Ancora nella tarda mattina i loro franchi tiratori facevano fuoco lungo
il fiume.
Senza curarsi di spazzare queste sacche
di resistenza, gli Americani si diressero verso monte Maiùlo, seguendo
il rivo Pisciaréllo. La sorpresa aveva vinto! Alle 8, elementi avanzati
del 2° Battaglione erano arrivati alla collina. Il 3° Battaglione
invece, sotto un fuoco pesante di artiglieria, avanzava lentamente.
***
Con la luce del giorno la battagli
divenne più intensa, e il fuoco tedesco più preciso e micidiale.
Ma anche la 3° Divisione diresse meglio
il fuoco sui cannoni e carri armati degli avversari. Si aggiunga che i
cannoni anticarro del 60 Battaglione anticarro si scatenarono coi loro
proiettili micidiali ad alta velocità, concentrando il fuoco tra la via
e il fiume. Dalla Compagnia K sei carri furono colpiti. Di fronte a
questa tempesta di colpi, i carri armati tedeschi ripiegarono a Nord in
alcune “cupe”; vie incassate, fra monte Grande e monte Maiùlo. Si
ritirarono in ordine, combattendo. Il contrattacco si era spinto fino 50
yarde dal fianco sinistro del 3° Battaglione.
Gli Americani, per l’esattezza i loro
corpi scelti, avanzavano, ma lontanamente pensavano che la ritirata
tedesca fosse strategica, cioè prestabilita. Alle 10,12, un ufficiale
inglese di informazione porta un messaggio al comando: il 3°
Battaglione Panzer è pronto al contrattacco. Subito, ordine al
75° Battaglione Carri di lanciare i carri della compagnia A attraverso
il fiume. Tanks anfibi per acque profonde e anticarro
attraversarono il Volturno di pieno giorno. Il “fustigatore”, bulldozer,
si accostò alla riva per sfondare, ma fu respinto dall’artiglieria e
dalle mitragliatrici tedesche. Gli spalatori della compagnia A del 10
Battaglione Genio fecero la scarpata con picconi e pale, proprio al di
sotto dell’ansa a uncino, e alle 11 vi saliva il primo carro amato. Nel
pomeriggio erano 15 i carri saliti, e 3 gli anticarro. Essi e
l’artiglieria avevano fermato il contrattacco tedesco. La lotta si
esauriva ormai in quel settore. La persistenza nello sfruttare le
conquiste fatte, e l’ordine alle forze germaniche di resistere solo per ritardare la
marcia nemica, avevano dato la vittoria, certamente travagliata, agli
Americani.
Anche dal comando tedesco ci fu il
riconoscimento che lo sforzo degli avversari era riuscito. Dagli Inglesi
fu intercettato un secondo radiomessaggio e mandato alla 3° Divisione.

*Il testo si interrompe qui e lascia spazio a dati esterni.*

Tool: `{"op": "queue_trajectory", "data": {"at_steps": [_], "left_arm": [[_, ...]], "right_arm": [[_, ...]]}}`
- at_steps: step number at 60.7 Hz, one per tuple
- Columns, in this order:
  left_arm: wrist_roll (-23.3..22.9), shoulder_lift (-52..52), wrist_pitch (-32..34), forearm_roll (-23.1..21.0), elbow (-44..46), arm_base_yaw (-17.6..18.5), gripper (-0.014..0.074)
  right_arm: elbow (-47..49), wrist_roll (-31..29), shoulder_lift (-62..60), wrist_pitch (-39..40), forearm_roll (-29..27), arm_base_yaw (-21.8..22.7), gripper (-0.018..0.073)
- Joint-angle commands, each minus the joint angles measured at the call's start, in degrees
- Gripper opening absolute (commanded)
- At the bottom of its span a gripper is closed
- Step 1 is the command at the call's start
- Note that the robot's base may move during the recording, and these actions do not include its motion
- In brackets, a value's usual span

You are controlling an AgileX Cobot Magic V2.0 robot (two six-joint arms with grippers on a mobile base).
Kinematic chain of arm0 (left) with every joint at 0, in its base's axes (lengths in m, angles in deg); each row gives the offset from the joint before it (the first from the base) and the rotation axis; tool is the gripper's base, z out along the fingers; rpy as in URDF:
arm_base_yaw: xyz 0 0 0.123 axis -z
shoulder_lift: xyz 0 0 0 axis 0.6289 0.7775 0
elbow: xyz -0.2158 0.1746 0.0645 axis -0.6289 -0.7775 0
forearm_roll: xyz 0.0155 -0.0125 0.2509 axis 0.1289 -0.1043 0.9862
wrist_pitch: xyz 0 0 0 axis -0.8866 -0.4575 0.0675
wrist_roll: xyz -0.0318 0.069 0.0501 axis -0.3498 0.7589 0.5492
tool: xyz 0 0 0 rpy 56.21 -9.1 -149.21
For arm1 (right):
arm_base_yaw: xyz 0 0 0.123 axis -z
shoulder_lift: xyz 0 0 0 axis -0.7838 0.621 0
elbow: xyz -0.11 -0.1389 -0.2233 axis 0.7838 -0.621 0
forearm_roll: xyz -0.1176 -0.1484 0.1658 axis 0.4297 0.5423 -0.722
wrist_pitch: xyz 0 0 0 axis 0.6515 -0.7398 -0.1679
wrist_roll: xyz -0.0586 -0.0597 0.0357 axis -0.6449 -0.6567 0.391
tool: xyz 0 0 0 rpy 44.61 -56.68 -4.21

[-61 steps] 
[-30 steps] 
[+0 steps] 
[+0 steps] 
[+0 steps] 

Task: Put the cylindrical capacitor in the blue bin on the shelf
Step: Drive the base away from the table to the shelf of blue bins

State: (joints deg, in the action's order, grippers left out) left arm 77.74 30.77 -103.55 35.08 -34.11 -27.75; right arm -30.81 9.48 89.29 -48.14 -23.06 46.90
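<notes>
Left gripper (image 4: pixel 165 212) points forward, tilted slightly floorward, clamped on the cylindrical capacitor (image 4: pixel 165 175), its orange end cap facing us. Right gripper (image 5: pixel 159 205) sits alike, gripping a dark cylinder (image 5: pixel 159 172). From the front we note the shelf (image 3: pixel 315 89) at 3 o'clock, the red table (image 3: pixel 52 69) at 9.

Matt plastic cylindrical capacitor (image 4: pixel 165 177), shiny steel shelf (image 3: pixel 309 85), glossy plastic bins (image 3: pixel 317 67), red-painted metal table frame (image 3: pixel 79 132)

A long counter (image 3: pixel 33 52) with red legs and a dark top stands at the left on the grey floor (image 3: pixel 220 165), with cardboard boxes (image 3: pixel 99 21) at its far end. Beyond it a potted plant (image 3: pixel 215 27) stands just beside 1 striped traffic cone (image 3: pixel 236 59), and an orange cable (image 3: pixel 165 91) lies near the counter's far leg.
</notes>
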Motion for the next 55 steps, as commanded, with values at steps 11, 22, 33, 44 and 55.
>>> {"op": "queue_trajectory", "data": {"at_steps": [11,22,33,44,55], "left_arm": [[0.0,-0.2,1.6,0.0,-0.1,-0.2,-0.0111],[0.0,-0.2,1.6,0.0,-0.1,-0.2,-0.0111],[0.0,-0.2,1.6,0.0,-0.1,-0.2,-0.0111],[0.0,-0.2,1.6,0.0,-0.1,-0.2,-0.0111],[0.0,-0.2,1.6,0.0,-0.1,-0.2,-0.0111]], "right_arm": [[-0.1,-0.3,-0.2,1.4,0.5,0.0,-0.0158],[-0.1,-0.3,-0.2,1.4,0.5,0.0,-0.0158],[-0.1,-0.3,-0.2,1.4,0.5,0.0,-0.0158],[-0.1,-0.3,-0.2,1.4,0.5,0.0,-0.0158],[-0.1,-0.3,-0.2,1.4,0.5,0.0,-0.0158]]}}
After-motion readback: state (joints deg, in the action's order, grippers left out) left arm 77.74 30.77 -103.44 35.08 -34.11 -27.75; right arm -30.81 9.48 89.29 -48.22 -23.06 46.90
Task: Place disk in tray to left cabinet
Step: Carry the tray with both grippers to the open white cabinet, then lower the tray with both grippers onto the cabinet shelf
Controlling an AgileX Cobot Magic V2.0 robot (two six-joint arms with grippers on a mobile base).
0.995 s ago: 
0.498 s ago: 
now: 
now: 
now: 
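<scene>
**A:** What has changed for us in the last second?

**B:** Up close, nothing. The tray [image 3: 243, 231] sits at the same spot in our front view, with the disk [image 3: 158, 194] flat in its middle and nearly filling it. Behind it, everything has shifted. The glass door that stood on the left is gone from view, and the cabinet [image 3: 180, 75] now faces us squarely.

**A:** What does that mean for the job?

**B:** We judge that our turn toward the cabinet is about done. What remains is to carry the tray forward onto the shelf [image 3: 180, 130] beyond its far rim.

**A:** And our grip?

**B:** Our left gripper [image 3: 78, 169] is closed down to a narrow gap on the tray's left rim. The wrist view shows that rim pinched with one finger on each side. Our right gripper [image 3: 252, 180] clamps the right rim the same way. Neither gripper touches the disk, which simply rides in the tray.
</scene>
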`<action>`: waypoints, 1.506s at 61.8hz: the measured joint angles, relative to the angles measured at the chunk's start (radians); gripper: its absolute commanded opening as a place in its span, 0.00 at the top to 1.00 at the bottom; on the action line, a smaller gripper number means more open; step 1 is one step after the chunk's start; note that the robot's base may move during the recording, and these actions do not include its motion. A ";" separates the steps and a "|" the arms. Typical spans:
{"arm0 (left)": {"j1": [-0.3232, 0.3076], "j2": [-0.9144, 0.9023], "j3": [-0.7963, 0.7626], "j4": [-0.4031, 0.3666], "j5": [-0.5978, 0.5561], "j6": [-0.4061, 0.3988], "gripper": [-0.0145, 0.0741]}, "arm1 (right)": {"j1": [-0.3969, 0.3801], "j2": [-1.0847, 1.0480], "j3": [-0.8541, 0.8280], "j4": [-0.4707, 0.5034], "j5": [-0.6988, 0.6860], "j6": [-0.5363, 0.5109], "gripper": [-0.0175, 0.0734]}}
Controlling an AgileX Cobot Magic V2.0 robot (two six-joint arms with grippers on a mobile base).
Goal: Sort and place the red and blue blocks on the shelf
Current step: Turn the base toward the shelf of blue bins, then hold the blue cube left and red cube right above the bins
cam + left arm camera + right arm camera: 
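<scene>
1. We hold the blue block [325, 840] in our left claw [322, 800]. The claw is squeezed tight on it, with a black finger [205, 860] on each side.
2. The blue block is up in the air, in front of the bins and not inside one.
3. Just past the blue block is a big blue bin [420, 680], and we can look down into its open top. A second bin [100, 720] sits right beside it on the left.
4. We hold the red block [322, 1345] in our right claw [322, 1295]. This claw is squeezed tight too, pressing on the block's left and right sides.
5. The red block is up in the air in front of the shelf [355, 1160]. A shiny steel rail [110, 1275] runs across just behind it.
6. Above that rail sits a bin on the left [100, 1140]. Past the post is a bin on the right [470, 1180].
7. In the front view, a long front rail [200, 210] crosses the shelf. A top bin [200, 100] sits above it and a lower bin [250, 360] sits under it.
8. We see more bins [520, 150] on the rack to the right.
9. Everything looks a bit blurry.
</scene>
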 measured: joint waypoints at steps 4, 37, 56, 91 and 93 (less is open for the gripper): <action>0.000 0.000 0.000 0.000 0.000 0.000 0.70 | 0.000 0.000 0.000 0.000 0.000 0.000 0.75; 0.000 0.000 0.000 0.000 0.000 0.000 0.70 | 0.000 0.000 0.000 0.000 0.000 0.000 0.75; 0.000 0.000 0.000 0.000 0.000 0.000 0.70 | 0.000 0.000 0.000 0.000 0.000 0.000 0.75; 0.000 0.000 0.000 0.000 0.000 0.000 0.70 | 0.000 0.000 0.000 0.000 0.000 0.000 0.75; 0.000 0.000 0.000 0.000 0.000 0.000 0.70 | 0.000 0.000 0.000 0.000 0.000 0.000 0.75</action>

Portava questo commento: “La (divisione) H. Göring pensa che la vostra
gente stia operando troppo bene in quel settore”.
Mentre il 7° Fanteria iniziava l’avanzata
in pianura, i soldati del 15° Fanteria (meno il 1° Battaglione)
attuavano una diversione. Dalla valle ove sorgono le fazioni di
Castelmorrone, si arrampicava su monte Castellone, di fronte a Piana di
Caiazzo. Raggiungere questo abitato attraversando il fiume e occupando
gli avamposti tedeschi su Mesurìnola, costò ore di combattimento e gravi
perdite.
Il 15° Fanteria varcò il fiume poggiando
su un’isoletta. Le sue compagnie conversero su Monticello ove ci fu
sosta. Una cava di pietra sul lato Sud servì al comando. Fra le 2 e le 3
di notte, il 2° Battaglione aveva subìto gravi perdite, e dalla cava di
pietra i feriti venivano portati al fiume, e traghettati su canotti di
gomma.
Il 3° Battaglione rimontando la corrente
verso l’isoletta, venne avanti senza reparti carreggiati (che non
potevano salire sul Castellone), e le sue compagnie L e K passarono a
guado la corrente, e i soldati, aiutandosi l’un l’altro, salirono sulla
riva opposta. La lotta contro la linea avanzata nemica fu breve. I
Tedeschi si ritirarono, e gli Americani attaccarono Mesurìnola. Un vero
aggiramento!
La compagnia L attaccò da sinistra, la
compagnia K da destra, un plotone di riserva l’aggirò da dietro. Le
pendici sono erte, ma furono scalate. E quasi tutti i Tedeschi furono
fatti prigionieri, e i pochi che sfuggirono si ritirarono a Nord della
via. Ma la loro artiglieria concentrò il fuoco sulle due collinette
abbandonate, e carri armati, e cannoni semoventi tennero sotto il fuoco
tutta la valle. Ci rimase sotto proprio il 2° Battaglione che ebbe forti
perdite, e avanzò lentamente, strisciando a terra.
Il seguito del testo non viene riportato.